00-0.75 mmol.L-1); upper limit of normal (ULN, 1.76 to 2.00 mmol.L-1) and four intermediate categories (0.75 to 1.00 mmol.L-1); (1.01 to 1.25 mmol.L-1); (1.26 to 1.50 mmol.L-1); (1.51 to 1.75 mmol.L-1).To confirm that any association between LacTW levels within the normal range and mortality was not being biased by patients who had individual lactate concentrations above 2 mmol.L-1 while in the ICU, we then examined the association between LacTW and mortality in the cohort of patients whose lactate never exceeded 2 mmol.L-1.The primary outcome for analysis was hospital mortality and the secondary outcome was ICU mortality.

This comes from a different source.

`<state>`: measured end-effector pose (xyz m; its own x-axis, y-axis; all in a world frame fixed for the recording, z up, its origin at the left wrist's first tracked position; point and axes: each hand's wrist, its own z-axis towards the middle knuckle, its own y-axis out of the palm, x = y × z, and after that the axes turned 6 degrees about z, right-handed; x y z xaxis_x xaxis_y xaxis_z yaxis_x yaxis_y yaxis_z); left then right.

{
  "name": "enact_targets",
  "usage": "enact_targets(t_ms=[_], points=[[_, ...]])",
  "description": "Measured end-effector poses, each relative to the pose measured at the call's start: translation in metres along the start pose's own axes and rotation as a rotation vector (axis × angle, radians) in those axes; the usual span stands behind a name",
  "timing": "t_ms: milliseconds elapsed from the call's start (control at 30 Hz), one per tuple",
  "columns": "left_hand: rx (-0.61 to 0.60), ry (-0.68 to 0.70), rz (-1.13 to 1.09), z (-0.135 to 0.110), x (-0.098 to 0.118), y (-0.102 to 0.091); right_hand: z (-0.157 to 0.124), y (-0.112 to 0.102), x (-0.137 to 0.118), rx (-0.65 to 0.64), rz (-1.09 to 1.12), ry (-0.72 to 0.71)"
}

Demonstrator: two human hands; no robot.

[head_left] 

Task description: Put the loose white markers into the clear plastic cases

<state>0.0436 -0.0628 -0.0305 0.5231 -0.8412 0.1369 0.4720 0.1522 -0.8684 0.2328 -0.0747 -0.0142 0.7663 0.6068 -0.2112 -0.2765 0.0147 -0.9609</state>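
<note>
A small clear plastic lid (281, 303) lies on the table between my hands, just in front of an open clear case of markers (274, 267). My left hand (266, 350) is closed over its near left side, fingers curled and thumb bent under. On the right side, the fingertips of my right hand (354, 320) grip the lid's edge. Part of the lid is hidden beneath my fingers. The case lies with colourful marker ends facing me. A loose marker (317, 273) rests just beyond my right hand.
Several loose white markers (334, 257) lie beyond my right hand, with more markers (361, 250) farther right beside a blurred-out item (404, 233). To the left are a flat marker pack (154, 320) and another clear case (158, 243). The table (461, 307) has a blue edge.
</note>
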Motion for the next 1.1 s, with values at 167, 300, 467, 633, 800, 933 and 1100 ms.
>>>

We performed crude univariate analysis with lactate as a catagorial variable for comparison between groups according to hospital survival status using chi-square test for proportions, Student t-test for normally distributed outcomes and Wilcoxon rank sum tests otherwise.

In addition, we performed multivariate analysis where we adjusted for all available predictors of hospital mortality included in the models (gender, age, APACHE II, mechanical ventilation, surgical admission and diagnosis type) determined by backward elimination of non-significant variables. Furthermore, to determine if the lactate associations were consistent across patient admission diagnosis subgroups and study hospitals, we examined the interactions between measures of lactate and other variables in the model. We report results from the multivariate models using odds ratios, OR (95% confidence intervals, 95% CI).All analyses were performed using SAS version 9.

2 (SAS Institute Inc, Cary, NC, USA). A two-sided P-value of 0.05 was considered to be statistically significant.ResultsWe studied a heterogeneous cohort of 7,155 critically ill patients with 172,723 blood lactate measurements (Table (Table1).1). The absolute blood lactate concentrations (admission lactate LacADM, maximal lactate LacMAX and time-weighted lactate LacTW), were significantly higher in non-survivors compared to survivors (Table Dacomitinib (Table11).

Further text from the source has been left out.